Position Paper for the W3C Device Independence Working Group Workshop on Metadata for Content Adaptation, Dublin, October 2004

Summary

As part of the SEKT project we have developed a software platform for supporting device independence, by using declarative templates to format structured data. Device characteristics are specified using the CC/PP UAProf standard, and we aim to extend this by creating an ontology of devices using RDFS and OWL, and combining this with information about user preferences to provide a more meaningful set of attributes for device identification. The key ideas are the use of generic XML as a device independent data format, with purely declarative templates used to format this data. Selection of templates, and selection of sections within templates can be made conditional upon attributes of the current device profile.

Introduction.

The aim of device independence is to provide an effective and functional presentation of the same resource on different devices. In the context of the World Wide Web, devices include PC's, laptops, PDA's, WAP phones and printers, and resources are located at URLs.
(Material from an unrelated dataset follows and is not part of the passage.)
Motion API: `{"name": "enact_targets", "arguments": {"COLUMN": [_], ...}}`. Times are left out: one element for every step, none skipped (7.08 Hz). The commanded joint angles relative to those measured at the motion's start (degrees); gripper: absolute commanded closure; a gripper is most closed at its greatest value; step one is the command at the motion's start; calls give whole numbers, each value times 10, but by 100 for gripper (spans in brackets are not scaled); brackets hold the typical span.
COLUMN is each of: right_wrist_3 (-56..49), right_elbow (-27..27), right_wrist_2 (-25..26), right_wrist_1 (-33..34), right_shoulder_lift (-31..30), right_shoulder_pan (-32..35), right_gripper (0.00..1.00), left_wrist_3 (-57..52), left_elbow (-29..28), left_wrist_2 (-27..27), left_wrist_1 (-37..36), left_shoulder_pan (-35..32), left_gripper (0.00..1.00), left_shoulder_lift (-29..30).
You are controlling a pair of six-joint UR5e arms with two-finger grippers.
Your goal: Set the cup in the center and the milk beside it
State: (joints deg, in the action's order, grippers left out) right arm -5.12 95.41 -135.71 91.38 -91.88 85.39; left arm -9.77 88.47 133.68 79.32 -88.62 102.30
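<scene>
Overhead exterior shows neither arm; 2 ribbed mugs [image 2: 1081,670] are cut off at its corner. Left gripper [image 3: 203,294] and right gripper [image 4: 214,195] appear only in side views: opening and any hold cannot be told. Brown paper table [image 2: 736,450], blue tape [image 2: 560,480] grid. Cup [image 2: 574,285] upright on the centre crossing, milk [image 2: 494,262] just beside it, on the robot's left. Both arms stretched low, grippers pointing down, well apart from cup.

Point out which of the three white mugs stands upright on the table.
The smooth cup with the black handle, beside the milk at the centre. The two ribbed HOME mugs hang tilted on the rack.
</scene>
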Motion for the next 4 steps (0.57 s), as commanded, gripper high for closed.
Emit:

The key requirements are to

Identify the relevant characteristics of the device.
Select appropriate structured content.
Arrange the content in a suitable layout.
Present the layout in a suitable style.

This document describes the Device-independent Web Architecture Framework (DWARF), which allows authors to build device independent web applications from four basic components;

Device characteristics held in device profiles.
Content held in a database.
Layout defined in templates.
Style defined in style sheets.

The framework uses DELI to handle CC/PP profiles, XML to store structured page content, and CSS to define style sheets. The focus of this document is the core architecture for the selection of content and its arrangement in different layouts.

Philosophy

The DWARF architecture is based upon the use of declarative templates to select and arrange data content. Selection and arrangement takes place at two levels. On the first level, identical content can be displayed in different ways by selecting different templates, which can provide different structure, and even different presentation languages (e.g. HTML or WML). On the second level, minor modifications such as the addition or omission of individual elements can be made within a single template. At both levels, the selection is based upon conditions associated with the template or template element. These conditions are evaluated against the request context, which provides pointers to both the current device and the current data requested.

A critique of XSL

The use of templates is analogous to XSLT style sheets to format data, but with significant differences. XSLT has the power of a Turing machine, and can carry out complex processing tasks, such as tree inversion, sorting and numerical analysis, but suffers from the serious drawback that it combines programming with data and design. Consequently, on the one hand it is too complex to be authored by non-technical users. On the other hand the awkward syntax and semantics make it a poor choice as a data processing language. Finally, it causes considerable difficulty in reuse, since it fails to separate data form code.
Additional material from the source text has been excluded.